Visitors entering Penticton on Highway 97 can’t miss the large white letters spelling ‘PENTICTON’ high atop Munson Mountain on the West side of Lake Okanagan. The 43-acre park provides stunning views of both Penticton and the lake below to the East. Photographers have many angles of lake, mountain and sky scenery to choose from for wedding party or nature shots; the scenic backdrop also makes for a tranquil setting that is ideal for enjoying an afternoon picnic. Trails that connect with the Kettle Valley Railway Trail and continue past several wineries into Okanagan Mountain Park are a hiking and biking dream.
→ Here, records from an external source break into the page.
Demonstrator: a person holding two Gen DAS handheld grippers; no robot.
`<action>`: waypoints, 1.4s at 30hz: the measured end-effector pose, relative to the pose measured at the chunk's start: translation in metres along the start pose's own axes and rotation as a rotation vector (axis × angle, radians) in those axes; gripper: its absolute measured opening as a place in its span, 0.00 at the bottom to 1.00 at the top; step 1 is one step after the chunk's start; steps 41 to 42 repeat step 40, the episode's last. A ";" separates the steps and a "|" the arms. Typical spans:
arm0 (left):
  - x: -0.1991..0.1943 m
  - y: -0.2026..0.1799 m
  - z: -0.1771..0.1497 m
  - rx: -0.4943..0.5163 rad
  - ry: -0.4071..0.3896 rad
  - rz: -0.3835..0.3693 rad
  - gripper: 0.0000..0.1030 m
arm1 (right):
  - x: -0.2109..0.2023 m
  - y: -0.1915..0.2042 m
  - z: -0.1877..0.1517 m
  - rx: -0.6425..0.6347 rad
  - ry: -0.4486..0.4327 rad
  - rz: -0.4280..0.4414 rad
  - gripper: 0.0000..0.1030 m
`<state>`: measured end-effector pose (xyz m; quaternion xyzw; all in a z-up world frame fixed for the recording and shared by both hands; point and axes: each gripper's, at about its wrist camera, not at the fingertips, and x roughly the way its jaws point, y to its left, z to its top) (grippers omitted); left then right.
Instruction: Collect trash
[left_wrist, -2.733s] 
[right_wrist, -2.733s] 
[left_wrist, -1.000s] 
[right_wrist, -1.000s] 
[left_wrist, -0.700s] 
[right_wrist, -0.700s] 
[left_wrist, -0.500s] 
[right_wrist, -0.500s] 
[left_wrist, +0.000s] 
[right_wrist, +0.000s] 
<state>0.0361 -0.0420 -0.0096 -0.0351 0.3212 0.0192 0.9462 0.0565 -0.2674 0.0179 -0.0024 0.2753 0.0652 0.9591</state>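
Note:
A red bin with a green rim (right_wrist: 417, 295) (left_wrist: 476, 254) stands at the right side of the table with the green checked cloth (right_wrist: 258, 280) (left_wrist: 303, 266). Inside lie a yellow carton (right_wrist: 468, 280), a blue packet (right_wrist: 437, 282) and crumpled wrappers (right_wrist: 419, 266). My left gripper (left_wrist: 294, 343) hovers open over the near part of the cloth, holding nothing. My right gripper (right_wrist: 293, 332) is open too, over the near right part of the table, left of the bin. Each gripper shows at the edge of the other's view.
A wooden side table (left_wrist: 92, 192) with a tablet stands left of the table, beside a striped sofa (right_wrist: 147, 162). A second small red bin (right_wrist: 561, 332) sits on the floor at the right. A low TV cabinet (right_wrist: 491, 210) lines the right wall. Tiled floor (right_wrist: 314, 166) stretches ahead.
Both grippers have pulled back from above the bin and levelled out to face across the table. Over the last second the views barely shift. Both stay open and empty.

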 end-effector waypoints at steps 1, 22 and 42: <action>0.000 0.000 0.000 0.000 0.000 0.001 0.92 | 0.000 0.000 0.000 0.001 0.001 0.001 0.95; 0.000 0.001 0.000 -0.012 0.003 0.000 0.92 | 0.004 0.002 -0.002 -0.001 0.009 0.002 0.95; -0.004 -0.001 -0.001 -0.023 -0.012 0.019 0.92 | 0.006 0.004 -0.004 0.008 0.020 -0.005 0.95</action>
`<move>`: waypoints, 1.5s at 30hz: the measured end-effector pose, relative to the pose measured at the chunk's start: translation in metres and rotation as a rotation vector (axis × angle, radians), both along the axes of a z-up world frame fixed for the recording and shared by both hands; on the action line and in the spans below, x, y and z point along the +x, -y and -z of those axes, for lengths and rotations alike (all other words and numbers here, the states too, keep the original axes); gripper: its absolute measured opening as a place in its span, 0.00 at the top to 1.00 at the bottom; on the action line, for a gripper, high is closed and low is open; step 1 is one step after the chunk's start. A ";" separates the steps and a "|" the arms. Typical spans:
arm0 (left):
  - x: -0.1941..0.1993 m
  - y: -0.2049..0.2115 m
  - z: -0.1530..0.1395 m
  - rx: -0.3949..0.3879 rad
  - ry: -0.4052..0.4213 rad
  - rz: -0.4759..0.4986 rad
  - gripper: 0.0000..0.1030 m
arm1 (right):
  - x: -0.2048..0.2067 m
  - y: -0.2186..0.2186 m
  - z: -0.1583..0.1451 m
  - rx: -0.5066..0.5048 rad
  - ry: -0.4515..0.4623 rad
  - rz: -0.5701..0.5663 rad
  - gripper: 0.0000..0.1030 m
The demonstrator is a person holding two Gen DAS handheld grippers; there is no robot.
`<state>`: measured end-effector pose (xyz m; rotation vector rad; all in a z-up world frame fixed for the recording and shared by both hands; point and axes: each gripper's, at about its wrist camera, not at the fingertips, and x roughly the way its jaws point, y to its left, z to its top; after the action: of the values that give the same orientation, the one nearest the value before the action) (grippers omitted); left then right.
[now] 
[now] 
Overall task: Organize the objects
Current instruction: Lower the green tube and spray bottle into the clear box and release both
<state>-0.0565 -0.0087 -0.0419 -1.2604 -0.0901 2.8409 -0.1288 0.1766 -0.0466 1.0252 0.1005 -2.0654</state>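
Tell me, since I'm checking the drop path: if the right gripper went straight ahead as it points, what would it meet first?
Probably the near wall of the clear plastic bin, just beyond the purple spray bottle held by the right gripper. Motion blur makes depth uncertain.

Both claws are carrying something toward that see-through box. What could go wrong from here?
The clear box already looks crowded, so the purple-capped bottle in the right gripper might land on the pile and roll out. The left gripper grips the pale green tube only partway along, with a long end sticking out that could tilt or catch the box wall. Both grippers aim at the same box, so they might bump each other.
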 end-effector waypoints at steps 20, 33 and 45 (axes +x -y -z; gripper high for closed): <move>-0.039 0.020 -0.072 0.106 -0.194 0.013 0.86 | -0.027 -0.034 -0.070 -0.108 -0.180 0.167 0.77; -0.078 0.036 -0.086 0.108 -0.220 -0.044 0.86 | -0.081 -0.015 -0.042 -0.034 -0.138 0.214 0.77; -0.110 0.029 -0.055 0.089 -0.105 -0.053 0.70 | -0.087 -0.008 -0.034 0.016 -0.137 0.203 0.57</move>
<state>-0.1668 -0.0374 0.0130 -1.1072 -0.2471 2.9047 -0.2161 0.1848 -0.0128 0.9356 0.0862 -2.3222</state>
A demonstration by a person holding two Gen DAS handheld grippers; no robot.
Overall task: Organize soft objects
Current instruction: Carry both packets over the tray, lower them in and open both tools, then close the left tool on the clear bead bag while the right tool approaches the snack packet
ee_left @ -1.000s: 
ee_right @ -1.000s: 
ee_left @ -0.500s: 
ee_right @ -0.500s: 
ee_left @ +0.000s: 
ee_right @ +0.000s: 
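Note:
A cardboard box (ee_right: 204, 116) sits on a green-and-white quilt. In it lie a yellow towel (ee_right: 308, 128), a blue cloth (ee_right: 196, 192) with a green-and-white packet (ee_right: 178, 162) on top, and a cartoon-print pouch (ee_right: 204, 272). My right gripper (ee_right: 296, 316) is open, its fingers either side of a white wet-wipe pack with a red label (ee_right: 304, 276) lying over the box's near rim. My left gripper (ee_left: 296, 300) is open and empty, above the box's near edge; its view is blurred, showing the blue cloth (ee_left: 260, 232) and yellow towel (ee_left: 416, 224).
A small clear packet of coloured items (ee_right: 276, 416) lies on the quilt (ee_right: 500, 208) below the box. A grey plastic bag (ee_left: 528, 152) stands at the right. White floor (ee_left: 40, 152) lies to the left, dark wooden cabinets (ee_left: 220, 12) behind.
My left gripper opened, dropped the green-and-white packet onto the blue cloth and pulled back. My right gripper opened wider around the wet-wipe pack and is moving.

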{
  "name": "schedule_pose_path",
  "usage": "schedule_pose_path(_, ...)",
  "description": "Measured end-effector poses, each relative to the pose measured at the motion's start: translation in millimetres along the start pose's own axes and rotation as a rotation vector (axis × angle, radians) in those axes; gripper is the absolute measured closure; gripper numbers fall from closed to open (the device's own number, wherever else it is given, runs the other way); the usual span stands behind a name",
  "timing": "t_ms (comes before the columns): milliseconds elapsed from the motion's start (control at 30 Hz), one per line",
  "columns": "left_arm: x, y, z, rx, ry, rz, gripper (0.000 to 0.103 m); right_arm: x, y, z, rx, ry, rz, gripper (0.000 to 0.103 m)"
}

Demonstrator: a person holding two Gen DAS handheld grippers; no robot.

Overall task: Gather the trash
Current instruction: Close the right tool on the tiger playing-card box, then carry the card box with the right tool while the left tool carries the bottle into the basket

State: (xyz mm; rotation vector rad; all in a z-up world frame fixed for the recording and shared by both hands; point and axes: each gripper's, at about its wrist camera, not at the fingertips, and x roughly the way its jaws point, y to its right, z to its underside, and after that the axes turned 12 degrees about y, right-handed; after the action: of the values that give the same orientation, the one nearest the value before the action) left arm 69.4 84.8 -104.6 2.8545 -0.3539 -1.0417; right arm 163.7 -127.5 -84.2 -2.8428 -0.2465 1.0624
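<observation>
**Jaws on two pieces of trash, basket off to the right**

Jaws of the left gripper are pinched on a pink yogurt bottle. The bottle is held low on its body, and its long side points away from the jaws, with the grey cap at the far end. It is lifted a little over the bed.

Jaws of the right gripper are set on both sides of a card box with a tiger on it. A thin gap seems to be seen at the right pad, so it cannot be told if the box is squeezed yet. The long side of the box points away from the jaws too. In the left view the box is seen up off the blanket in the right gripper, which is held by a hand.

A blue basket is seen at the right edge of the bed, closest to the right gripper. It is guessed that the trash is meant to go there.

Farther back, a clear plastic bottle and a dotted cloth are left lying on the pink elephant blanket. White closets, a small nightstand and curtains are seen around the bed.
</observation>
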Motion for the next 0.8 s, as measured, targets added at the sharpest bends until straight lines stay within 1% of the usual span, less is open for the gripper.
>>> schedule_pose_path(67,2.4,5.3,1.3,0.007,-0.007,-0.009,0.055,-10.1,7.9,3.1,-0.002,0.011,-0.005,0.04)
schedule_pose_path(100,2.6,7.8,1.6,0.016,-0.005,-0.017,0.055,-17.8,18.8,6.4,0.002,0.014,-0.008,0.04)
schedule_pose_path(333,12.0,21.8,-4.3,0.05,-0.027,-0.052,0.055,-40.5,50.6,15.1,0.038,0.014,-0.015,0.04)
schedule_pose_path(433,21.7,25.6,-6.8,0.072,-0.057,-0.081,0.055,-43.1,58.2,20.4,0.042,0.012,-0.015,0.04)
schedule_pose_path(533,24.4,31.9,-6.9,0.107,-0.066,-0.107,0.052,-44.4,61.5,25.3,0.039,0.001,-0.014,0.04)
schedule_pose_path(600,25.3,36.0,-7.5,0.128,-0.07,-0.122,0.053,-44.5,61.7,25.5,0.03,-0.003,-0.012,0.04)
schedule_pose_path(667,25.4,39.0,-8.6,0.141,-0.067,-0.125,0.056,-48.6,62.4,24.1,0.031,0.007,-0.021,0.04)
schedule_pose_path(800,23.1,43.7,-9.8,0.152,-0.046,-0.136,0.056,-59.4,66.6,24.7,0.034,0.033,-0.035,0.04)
Riverside Park is the place to enjoy mini-golf and bumper cars on the shores of Lake Okanagan. It is separated from the S. S. Sicamous cultural site at Okanagan Inland Marine Heritage Park by the colourful Penticton Rose Garden. Riverside Park is one of four tiny parks dotting the city’s downtown lakeshore, but it is the only one with a skateboard park for picnickers to enjoy. The park rests at the mouth of the Penticton River Channel that connects Lake Okanagan to Skaha Lake Park and beach. Walking trails can also be accessed from the South end of the Park and followed past a golf course, driving range and the Kettle Valley Railway Trail access point.
Skaha Lake Park
It’s only a short walk to Skaha Lake Park after floating to the end of the Penticton River Channel. The park’s over 20-acres of space has a beach, outdoor volleyball courts and baseball diamonds at which to work-off food eaten in the picnic area. Those who bring their bikes may access the bicycle route leading north to downtown Penticton and the Kettle Valley Railway Trail hiking and biking trail. Lazier beachgoers can instead walk back to where the channel ends, catch a shuttle bus to their hotel room and perhaps spend time shopping in downtown Penticton.